Such are some of the claims by which Formamint goes to the European public. Doubtless it will be only a matter of time when the required number of testimonials from American physicians are forthcoming when we may expect to find the newspapers of this country heralding through their advertising pages the fact that Formamint is “recommended by thousands of American physicians.” The medical journals that are lending their pages to this preliminary advertising campaign are the following:
| New York Medical Journal | American Journal of Clinical Medicine |
| Medical Record | Medical Review of Reviews |
| American Medicine |
How much longer will the medical profession permit itself to be used as an unwitting agency for the exploitation of “patent medicines”? The game has been worked so often that it has become transparently thin. It is evidently not worn out, however, or shrewd nostrum promoters would not waste their time or money on it. That it should still be considered workable is complimentary neither to the standard of advertising ethics of medical journals that accept the Formamint advertisements nor to the intelligence of the members of the medical profession who will “fall for it.”—(The Journal A. M. A., Feb. 24, 1912.)
GOMENOL
A correspondent sends some advertising matter on Gomenol and calls attention to the number of diseases for which the preparation is recommended:
Gomenol is apparently a volatile oil. It is a proprietary said to come from France, and to be prepared from a species of cajuput (Melaleuca viridiflora, Gaertn.).
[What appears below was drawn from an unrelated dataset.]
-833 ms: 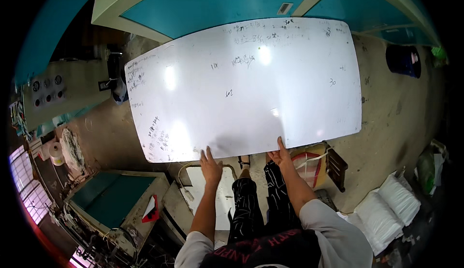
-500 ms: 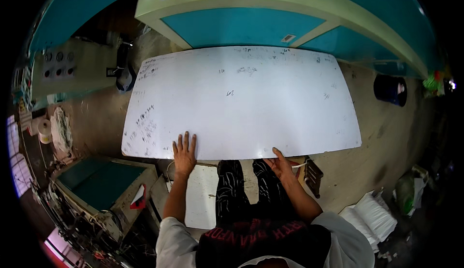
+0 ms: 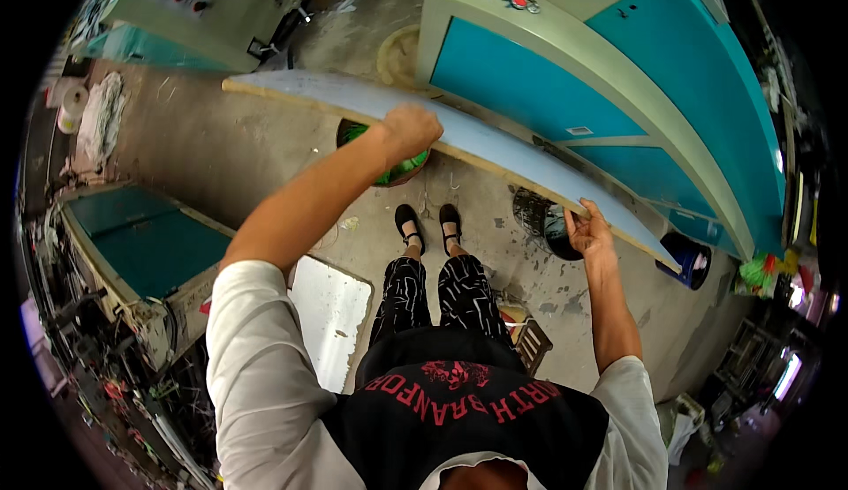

This plant is closely related to the cajuput tree or swamp tea-tree (Melaleuca leucodendron, Linné) from which the official oil of cajuput is obtained. The oils from these two plants are very similar in composition and presumably in therapeutic properties. The oil of the first-named plant appears not to be marketed except in the form of the proprietary, Gomenol. It probably has no advantage over the official oil of cajuput, while in the form of Gomenol it costs about four times as much. The following are some of the claims made for Gomenol in the advertising circulars. They need no comment.
“A real specific for suppurations and catarrh.... It immunizes tissues, excites their vitality and favors the formation of new cells....
“The least trace of Gomenol prevents the growth in vitro of the streptococcus, the tuberculous bacillus and the gonococcus.”—(From The Journal A. M. A., April 4, 1914.)